2019 Scandinavian Film Festival: One Last Deal Review
The 2019 Scandinavian Film Festival is in full swing. The festival brings numerous award-winning films from Sweden, Denmark, Norway, Finland and Iceland to Australia over July and August. A film from Finland featuring in the festival is One Last Deal by Golden Globe nominated director Klaus Härö.
One Last Deal is a somewhat miserable tale of elderly art dealer Olavi (Heikki Nousiainen) who is desperately trying to make one final sale to save his art business. When looking through a gallery for works to purchase, Olavi’s eyes fall on a portrait of an unknown man by an unknown artist. Olavi’s instincts tell him that there is something special about this painting and he sets to work to discover who the artist is before the upcoming auction for the piece.
Having devoted his life to his shop buying and reselling artworks, Olavi lives alone and is estranged from his daughter (Pirjo Lonka) and her son, Otto (Amos Brotherus). But when Otto struggles to find a job, he turns up at his grandfather’s shop and convinces him to let him help out. Together, they spend hours studying art catalogues until they begin to gather evidence that the painting could be by renowned Russian artist Ilya Repin and worth over 100,000 euros.
The story is fairly slow paced as the quiet characters spend their time flipping through books or gazing at art in dark rooms, but is surprisingly gripping and suspenseful as the characters get closer to solving the mystery. Viewers with an inquisitive nature who can’t bear loose ends to a story will be enthralled. The 95 minute film wraps everything up succinctly and satisfyingly, even if the final scene feels like one we’ve seen a thousand times in its desperation to reach a happy ending.

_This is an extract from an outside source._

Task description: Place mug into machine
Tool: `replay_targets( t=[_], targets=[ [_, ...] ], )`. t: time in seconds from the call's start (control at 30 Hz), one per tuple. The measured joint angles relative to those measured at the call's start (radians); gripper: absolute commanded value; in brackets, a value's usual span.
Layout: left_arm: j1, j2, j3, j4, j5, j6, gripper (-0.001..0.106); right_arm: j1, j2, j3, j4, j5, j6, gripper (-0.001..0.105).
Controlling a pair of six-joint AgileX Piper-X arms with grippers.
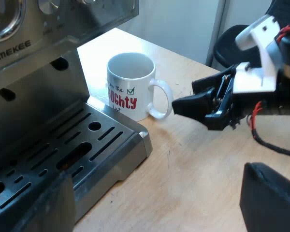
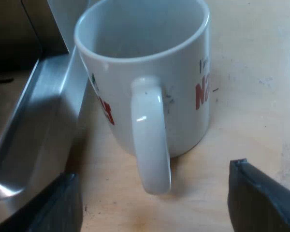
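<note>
While the mug [image 1: 130,87] stands on the wooden surface [image 1: 198,169] just beside the espresso machine [image 1: 34,96], off its drip tray [image 1: 77,150], my right claw [image 2: 153,176] is released, fingers [image 2: 261,198] spread either side of the handle [image 2: 152,140], not touching; my left claw [image 1: 157,193] hangs released too

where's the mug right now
The mug stands upright on the table beside a corner of the drip tray, not on it. Its handle faces the open right tool, which is close by.
</note>
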Motion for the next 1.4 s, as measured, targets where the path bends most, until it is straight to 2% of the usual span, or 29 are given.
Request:
replay_targets(
  t=[0.33, 0.6, 0.9, 1.03, 1.13, 1.3, 1.4],
  targets=[
    [0.000, 0.000, 0.000, 0.000, 0.000, 0.000, 0.072, 0.000, 0.132, 0.000, -0.159, 0.050, 0.000, 0.063],
    [0.000, 0.000, 0.000, 0.000, 0.000, 0.000, 0.072, 0.000, 0.195, -0.083, -0.161, 0.059, 0.002, 0.060],
    [0.000, 0.000, 0.002, 0.000, 0.000, 0.000, 0.072, 0.000, 0.214, -0.164, -0.014, 0.071, 0.002, 0.060],
    [0.000, 0.000, 0.002, 0.000, 0.000, 0.000, 0.072, 0.000, 0.214, -0.175, 0.013, 0.071, 0.002, 0.058],
    [0.000, 0.000, 0.002, 0.000, 0.000, 0.000, 0.072, 0.000, 0.214, -0.175, 0.019, 0.071, 0.002, 0.045],
    [0.000, 0.000, 0.002, 0.000, 0.000, 0.000, 0.072, 0.000, 0.214, -0.175, 0.019, 0.080, -0.002, 0.014],
    [0.000, 0.000, 0.002, 0.000, 0.000, 0.003, 0.072, 0.000, 0.214, -0.175, 0.019, 0.083, -0.014, 0.001]
  ],
)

The story twists as more people begin to realise the value of the artwork and the tale becomes one of power and manipulation. The joy of seeing Olavi be proven correct about the origin of the painting is dulled by the ensuing conniving and the miserable side of the film comes to the fore. The attempt at a neat and cheery ending where all conflict is resolved is nice but unrealistic. Not all wounds can be healed with a few nice words and this film would have been a more thoughtful piece if Härö had explored the everlasting consequences of fractured relationships.
Nousiainen nevertheless creates a convincing character in Olavi, who is recognisable as a driven and dedicated man fascinated by art, who is struggling to keep up with the modernisation of society. The character of Otto brings the film firmly into modern times with his comedic query of why his grandfather doesn’t just Google the mystery painting and with a scene teaching Olavi how to use email.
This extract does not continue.